The dorsal parvocellular reticular formation (PCRt) receives projection of the trigeminal mesencephalic nucleus neurons. It contains the dorsal group of interneurons that integrate and coordinate activity of the oral motor nuclei. Ultrastructural features of synaptic connection from the dorsal PCRt neurons to the motoneurons of the hypoglossal nucleus (XII) were examined at both the light and electron microscopic levels in rats. Biotinylated dextran amine (BDA) was initially iontophoresed into the dorsal part of PCRt unilaterally. Seven days later horseradish peroxidase (HRP) was injected into the body of the tongue. After histochemical reaction for visualization of HRP and BDA, the BDA-labeled fibers and terminals were seen distributing bilaterally in XII with ipsilateral predominance. BDA-labeled terminals were closely apposed upon HRP retrogradely labeled somata and dendrites of the XII motoneurons. A total of 1408 BDA-labeled boutons were examined ultrastructurally, which had mean size of 1.22+/-0.37 microm in diameter. Five hundred-ninety three of these boutons in both the ipsilateral (n=401) and contralateral (n=192) XII were seen to synapse on both the dendrites and somata of HRP-labeled motoneurons. The vast majorities of synapses were axodendritic (98%, 580/593), while 2% of them were axosomatic. Of the 1408 BDA-labeled boutons, 69.6% of them were S-type boutons containing small clear and spherical synaptic vesicles and 30.4% of them were PF-type boutons containing pleomorphic and flattened synaptic vesicles.
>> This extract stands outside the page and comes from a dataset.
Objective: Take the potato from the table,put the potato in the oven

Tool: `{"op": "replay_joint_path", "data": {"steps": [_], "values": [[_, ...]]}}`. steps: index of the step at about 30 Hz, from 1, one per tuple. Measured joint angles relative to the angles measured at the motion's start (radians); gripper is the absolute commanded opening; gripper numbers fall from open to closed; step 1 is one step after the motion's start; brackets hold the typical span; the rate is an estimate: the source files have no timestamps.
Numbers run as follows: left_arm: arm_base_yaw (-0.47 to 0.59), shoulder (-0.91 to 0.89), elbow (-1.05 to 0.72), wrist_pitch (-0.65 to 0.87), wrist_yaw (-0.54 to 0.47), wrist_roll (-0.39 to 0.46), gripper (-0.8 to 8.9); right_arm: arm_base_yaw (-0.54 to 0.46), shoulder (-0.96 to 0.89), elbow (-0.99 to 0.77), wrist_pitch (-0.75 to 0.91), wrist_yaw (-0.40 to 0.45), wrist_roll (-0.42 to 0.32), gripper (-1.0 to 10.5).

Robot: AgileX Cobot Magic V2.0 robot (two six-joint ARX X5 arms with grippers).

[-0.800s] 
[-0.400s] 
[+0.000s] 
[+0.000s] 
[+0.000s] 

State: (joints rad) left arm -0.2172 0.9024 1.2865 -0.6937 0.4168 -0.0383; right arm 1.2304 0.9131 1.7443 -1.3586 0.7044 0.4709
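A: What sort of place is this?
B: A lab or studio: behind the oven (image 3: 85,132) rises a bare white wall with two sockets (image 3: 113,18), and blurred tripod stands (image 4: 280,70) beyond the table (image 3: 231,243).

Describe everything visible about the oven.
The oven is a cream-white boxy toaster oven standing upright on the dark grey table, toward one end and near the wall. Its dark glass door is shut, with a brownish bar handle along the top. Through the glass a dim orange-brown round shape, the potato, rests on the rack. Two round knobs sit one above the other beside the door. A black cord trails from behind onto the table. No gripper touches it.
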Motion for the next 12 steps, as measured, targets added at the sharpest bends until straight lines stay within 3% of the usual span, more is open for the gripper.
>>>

Approximately 64% of synapses between BDA-labeled boutons and HRP-labeled motoneurons were asymmetric, and 33% of synapses were symmetric. No axoaxodendritic or axoaxosomatic synaptic triad was observed. The present study illustrated the anatomical pathway and synaptological characteristics of neuronal connection between the dorsal PCRt premotor neurons and the XII motoneurons. Its functional significance in coordinating activity of XII motoneurons during oral motor behaviors has been discussed.